Je passe ma vie à parler de bouquins pour ne pas montrer que j’en lis trop peu. C’est un travers constant chez moi –je surestime complètement ma curiosité intellectuelle alors que, spontanément, je pourrais me nourrir exclusivement de séries de la CW et de pop low-cost. Comme j’ai le plus grand mal à admettre ma médiocrité et mon manque d’ambition, je m’efforce de changer en me lançant, deux fois par an, dans la lecture d’un opuscule de qualité (i.e. recommandé par des amis que j’ai décrété fiables) écrit par un auteur encore vivant. Ces velléités ont également le mérite de m’affranchir un peu des « classiques » -que je n’ai jamais lus, ne lirai sans doute jamais mais que je me sens toujours obligé de défendre.
Bref, cette laborieuse intro pour dire que j’ai lu Sans l’orang-outan d’Eric Chevillard, le mois dernier. Comme vous le savez peut-être, le roman envisage un monde où les orang-outans auraient tous disparu, ce que l’auteur envisage comme le pire des cataclysmes.
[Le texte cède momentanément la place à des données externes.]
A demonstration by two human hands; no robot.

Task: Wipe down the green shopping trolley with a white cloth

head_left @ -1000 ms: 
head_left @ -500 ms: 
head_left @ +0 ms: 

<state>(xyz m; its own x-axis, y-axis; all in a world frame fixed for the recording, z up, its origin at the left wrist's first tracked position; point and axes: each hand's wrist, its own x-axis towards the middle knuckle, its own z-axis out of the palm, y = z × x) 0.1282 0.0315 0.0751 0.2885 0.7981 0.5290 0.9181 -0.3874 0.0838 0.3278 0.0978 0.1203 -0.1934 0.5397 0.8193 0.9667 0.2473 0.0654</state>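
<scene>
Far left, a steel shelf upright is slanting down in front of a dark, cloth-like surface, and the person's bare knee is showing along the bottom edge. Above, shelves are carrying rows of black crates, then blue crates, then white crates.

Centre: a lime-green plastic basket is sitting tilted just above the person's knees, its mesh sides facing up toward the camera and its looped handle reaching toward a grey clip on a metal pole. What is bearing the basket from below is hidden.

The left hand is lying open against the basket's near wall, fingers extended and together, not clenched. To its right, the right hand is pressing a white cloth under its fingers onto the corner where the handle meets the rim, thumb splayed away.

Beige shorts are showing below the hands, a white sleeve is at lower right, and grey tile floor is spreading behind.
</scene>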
La deuxième partie donne ainsi lieu à une description complètement surréaliste d’une humanité misérable et au bord de l’extinction. Le roman s’achève, je crois, sur le projet guedin du narrateur qui estime que la seule façon de sauver l’homme est d’en faire un orang-outan 2.0. Ne vous hérissez pas, ça n’a rien à voir avec un pamphlet écolo et, à la limite, c’est l’absence de message et d’allégorie qui m’a troublé. Genre, wow, il a tellement raison, si ces singes roux venaient à tous mourir, je serais totalement paumé, même si, là, je ne m’en rends pas compte et ça me semble absurde. Je n’ai pas tout compris, et je déteste juger du style des écrivains, mais j’ai trouvé ça chouette, d’autant plus que Chevillard parvient à être drôle (quoique parfois flippant) et érudit, ce qui n’est pas donné à tout le monde.
Son blog est du même accabit. De petits billets pleins d’esprit –même si je reste un peu perplexe devant certains- et pas pédants, écrits avec une régularité irréprochable (un par jour) et dont il a fait un livre, L’Autofictif. Duh, je m’étais promis de ne plus me frotter à la critique littéraire, mais ça doit être un fantasme persistant.